Imagine you are a student and you are required to make a large pot using 22 pounds of clay. Now imagine that your instructor demonstrates how to do this once, and then leaves. At Tokyo University of the Fine Arts, also referred to as Geidai, the professors trust that students of all levels will be self-directed, receptive, and willing to share their knowledge with other students.

In today’s post, an excerpt from the Ceramics Monthly archive, Geidai graduate student Maggie Connolly presents a snapshot of the intensive, yet self-directed approach the school uses to prepare students for life as ceramic artists. - Jennifer Poellot Harnetty, editor


Student self-reliance; zero reliance on technicians in the studio; and an immense amount of trust from the professors that students at all levels will find their own way form the basis of the education model at Tokyo University of the Fine Arts (commonly referred to as Geidai), where I am currently a doctoral student. Even though we are in a modern university setting, it is easy to see how the traditional apprentice system, known as senpai (upperclassmen) and kohai (underclassmen), has affected the structure of education.

Shared Studio Space

Undergraduate students enter Geidai under the general Crafts Department, complete general requisite classes during the first year, then, during the first semester of the second year, they rotate every three weeks between the varying crafts, such as ceramics, lacquer, metal casting, etc. At the end of the semester, they select the major they would like to enter, are interviewed by the professors and only then they are formally accepted and begin studying their chosen craft. Graduate and doctoral students share the studio with undergraduates.

Ceramics Foundations

At the beginning of the year, students are strategically positioned throughout the studio so that the upperclassmen and underclassmen are evenly dispersed. It is expected that the upperclassmen provide the front line of instruction to the underclassmen. There is something that keeps you very honest when you know you have to show underclassmen a certain technique, and vice versa, when you know those with more experience are keeping an eye on you. In this way, the professors have more time to devote to other tasks and focus on helping the graduating students. At the same time, students gain confidence in their abilities as they help others.
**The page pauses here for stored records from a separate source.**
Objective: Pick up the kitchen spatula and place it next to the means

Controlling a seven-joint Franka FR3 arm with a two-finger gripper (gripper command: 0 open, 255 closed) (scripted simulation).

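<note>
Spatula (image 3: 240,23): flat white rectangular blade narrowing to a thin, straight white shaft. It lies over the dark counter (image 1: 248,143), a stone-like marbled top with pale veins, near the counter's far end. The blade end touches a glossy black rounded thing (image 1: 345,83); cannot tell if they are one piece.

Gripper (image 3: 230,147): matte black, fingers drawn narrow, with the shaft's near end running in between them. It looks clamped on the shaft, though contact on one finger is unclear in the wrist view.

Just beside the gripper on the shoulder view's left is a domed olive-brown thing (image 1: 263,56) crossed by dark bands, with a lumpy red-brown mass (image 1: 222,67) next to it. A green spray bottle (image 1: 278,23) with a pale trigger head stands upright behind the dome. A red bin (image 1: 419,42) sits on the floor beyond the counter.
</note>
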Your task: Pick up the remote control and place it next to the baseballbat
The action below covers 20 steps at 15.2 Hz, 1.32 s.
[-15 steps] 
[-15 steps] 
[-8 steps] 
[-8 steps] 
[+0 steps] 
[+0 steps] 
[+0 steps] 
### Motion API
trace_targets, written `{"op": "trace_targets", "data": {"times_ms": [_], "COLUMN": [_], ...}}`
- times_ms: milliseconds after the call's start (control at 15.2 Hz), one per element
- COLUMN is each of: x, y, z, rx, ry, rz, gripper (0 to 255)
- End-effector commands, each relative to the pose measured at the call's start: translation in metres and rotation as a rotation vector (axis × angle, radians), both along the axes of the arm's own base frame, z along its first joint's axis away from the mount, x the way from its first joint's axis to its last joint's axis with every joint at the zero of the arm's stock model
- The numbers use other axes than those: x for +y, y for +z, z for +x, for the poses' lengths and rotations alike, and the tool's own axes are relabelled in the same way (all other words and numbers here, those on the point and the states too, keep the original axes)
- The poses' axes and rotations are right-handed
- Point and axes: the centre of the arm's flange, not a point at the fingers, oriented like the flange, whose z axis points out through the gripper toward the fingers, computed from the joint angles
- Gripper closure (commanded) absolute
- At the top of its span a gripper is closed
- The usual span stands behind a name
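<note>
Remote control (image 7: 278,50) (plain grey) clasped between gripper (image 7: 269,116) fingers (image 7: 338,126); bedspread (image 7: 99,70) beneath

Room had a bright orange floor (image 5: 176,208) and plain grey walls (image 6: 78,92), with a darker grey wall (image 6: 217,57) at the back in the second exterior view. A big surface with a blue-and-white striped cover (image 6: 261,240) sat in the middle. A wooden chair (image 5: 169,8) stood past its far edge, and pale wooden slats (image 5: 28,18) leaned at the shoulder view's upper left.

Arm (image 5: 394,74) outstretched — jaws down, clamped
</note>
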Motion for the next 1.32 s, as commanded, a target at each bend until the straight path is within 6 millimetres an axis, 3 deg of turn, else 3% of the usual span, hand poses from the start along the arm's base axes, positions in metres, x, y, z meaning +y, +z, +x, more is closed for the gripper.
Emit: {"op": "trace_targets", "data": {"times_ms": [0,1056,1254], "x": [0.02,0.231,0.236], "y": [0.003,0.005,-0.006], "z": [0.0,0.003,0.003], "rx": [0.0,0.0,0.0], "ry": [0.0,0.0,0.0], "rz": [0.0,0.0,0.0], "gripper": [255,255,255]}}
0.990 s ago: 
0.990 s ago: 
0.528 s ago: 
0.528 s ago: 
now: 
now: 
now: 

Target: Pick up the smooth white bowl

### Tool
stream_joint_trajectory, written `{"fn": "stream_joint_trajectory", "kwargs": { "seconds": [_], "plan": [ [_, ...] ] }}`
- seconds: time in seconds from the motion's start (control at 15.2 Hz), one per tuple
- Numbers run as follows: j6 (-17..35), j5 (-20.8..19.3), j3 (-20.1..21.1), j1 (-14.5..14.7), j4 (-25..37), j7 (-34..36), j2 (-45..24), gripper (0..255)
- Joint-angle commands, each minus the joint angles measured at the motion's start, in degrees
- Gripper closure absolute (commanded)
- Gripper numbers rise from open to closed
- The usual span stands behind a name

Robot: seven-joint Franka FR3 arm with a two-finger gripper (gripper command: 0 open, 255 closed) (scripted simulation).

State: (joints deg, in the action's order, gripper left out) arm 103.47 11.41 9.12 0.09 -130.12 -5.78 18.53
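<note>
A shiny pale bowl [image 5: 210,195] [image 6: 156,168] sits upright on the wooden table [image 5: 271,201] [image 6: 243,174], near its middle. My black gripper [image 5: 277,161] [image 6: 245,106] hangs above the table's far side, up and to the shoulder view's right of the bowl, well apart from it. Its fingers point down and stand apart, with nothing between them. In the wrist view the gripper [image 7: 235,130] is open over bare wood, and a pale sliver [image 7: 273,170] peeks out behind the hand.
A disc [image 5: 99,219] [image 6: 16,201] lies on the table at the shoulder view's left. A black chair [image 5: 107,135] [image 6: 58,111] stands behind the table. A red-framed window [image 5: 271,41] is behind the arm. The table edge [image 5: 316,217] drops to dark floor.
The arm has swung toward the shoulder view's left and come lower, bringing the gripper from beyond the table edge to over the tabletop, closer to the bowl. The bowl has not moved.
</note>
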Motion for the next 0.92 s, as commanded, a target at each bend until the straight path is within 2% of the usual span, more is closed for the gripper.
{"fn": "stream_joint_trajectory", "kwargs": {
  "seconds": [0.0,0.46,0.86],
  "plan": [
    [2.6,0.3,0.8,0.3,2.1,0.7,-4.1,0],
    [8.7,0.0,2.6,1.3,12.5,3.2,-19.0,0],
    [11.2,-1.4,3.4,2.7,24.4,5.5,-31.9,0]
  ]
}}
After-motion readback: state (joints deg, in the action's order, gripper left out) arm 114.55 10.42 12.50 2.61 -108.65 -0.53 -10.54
The ceramics department has a material-based approach, with a heavy emphasis on wheel throwing. The idea behind this is that if a student can control something that is outside of their immediate influence—i.e. the spinning of the wheel—then the slab-making and coiling processes will come more intuitively to them. In their second semester, students are given a wheel and instructed to make more than 300 cups and 100 test pieces for stains and glazes. At the end of the semester, no one truly counts if they have reached their 300 cup quota. The hope is that they will be busy the entire semester and gain ability in the basics of wheel throwing as well as a sense of timing that is required with the overall throwing, trimming, and glazing processes. In addition, students receive a one-week plaster press-molding class. When they have met the requirements, they are expected to explore their own direction.

Refining Skills, Choosing Directions

In the third year, undergraduate students continue with wheel throwing, but progress to harder forms, such as tsubo (the traditional Japanese large pot) and large platters in their first semester. When they learn to throw tsubo, the professor gives one example demonstration then leaves. It isn’t too long into the first time a third year tries to center 22 pounds (10 kg) of clay that the doctoral students and master-two students come along, to give one-on-one advice and demonstrations to the students. For the next week or so, it is common to see the Ph.D. students and master-two students gathering around a third-year’s wheel, keenly watching their technique and giving advice.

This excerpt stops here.